Data Flow Mapping

Trace how data moves through the application from input to storage to output. Identify trust boundary crossings, encryption/decryption points, serialization steps, and data transformation operations. Produces annotated data flow maps with security observations at each transition.

Supported Flags

Read ../../shared/schemas/flags.md for the full flag specification.

Flag	Data Flow Behavior
`--scope`	Default `full`. Data flow mapping requires broad visibility.
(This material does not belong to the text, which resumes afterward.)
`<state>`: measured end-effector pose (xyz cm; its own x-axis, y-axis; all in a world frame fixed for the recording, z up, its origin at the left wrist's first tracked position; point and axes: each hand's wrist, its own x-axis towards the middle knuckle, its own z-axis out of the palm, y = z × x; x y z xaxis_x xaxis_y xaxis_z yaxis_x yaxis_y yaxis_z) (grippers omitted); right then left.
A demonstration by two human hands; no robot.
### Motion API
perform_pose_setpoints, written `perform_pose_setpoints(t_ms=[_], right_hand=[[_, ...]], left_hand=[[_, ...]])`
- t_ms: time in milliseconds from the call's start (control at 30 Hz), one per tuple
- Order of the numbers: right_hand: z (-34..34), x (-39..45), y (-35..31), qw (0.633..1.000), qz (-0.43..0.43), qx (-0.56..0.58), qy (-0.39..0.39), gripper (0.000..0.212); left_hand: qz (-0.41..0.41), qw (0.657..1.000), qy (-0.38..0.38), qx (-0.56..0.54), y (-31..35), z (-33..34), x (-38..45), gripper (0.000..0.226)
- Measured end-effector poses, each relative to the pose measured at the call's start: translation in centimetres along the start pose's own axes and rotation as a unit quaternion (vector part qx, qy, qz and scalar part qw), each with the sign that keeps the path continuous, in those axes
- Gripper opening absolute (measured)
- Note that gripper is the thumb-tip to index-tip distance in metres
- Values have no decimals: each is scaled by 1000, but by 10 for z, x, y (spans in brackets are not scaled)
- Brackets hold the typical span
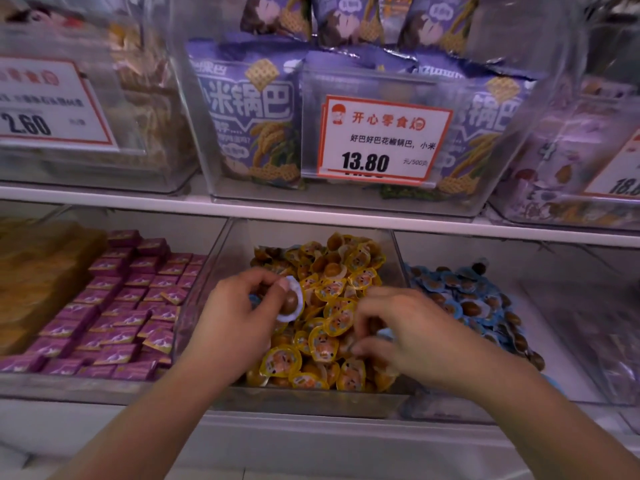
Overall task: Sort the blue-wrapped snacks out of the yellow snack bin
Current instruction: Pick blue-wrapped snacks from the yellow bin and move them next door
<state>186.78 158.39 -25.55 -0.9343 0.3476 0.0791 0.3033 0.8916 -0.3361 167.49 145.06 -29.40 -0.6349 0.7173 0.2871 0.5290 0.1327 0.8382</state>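
Head view: yellow snack bin (221, 258) at 6 o'clock on the lower shelf (311, 216), still full of yellow packs. Left hand (239, 313) fingers pinch one blue-wrapped snack (291, 299) over the bin's left side. Right hand (412, 337) fingers curled into the pile at 4 o'clock around something blue; can't tell if it's gripped. Blue bin (464, 299) at 3 o'clock looks like the destination. Judging mid-sort. Shop shelving, price tag (381, 140) at 12.
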Motion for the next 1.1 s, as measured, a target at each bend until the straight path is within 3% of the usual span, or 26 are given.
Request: perform_pose_setpoints(t_ms=[100,167,233,333,400,500,600,733,767,900,1000,1100], right_hand=[[1,3,-2,982,39,139,126,22],[6,5,-7,950,78,227,198,20],[13,10,-13,905,94,318,265,17],[27,22,-25,847,104,409,323,16],[40,30,-27,844,121,402,334,17],[46,35,-23,870,123,332,343,18],[46,35,-17,901,57,211,375,24],[57,32,-26,912,53,232,335,25],[58,31,-33,898,81,291,320,24],[55,29,-59,773,174,549,265,12],[45,27,-74,751,144,607,218,16],[39,23,-77,725,140,629,244,17]], left_hand=[[-81,989,5,-120,13,10,-2,21],[-151,970,1,-189,21,20,-6,19],[-251,914,-17,-319,29,30,-11,22],[-348,792,-101,-492,43,40,-14,33],[-363,762,-140,-518,49,44,-14,44],[-353,768,-143,-515,48,46,-11,49],[-339,776,-155,-509,45,41,-9,54],[-302,839,-90,-443,45,43,-12,43],[-275,860,-56,-427,47,44,-12,37],[-96,941,93,-311,52,46,-14,34],[32,972,121,-201,52,51,-21,20],[77,976,84,-185,51,57,-31,26]])
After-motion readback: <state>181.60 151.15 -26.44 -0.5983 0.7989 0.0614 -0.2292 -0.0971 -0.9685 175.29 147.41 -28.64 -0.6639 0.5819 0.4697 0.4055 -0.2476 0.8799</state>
Narrow scopes trace only flows touching scoped files.
`--depth quick`	Entry points and data stores only, no intermediate tracing.
`--depth standard`	Trace major data paths from input through processing to storage/output.
`--depth deep`	Full taint analysis: every transformation, validation, and boundary crossing.
`--depth expert`	Deep + annotate with threat categories, identify covert channels, DREAD scoring on flow weaknesses.
`--format`	Default `text`. Use `md` for Mermaid diagrams, `json` for structured flow graph.

Workflow

Step 1: Determine Scope

Parse --scope flag. Default to full for comprehensive flow mapping.
Resolve to a concrete file list.
Prioritize: HTTP handlers, database access layers, external service clients, message queue producers/consumers, file I/O operations, cache layers, serialization/deserialization code, encryption modules.

Step 2: Identify Data Sources (Origins)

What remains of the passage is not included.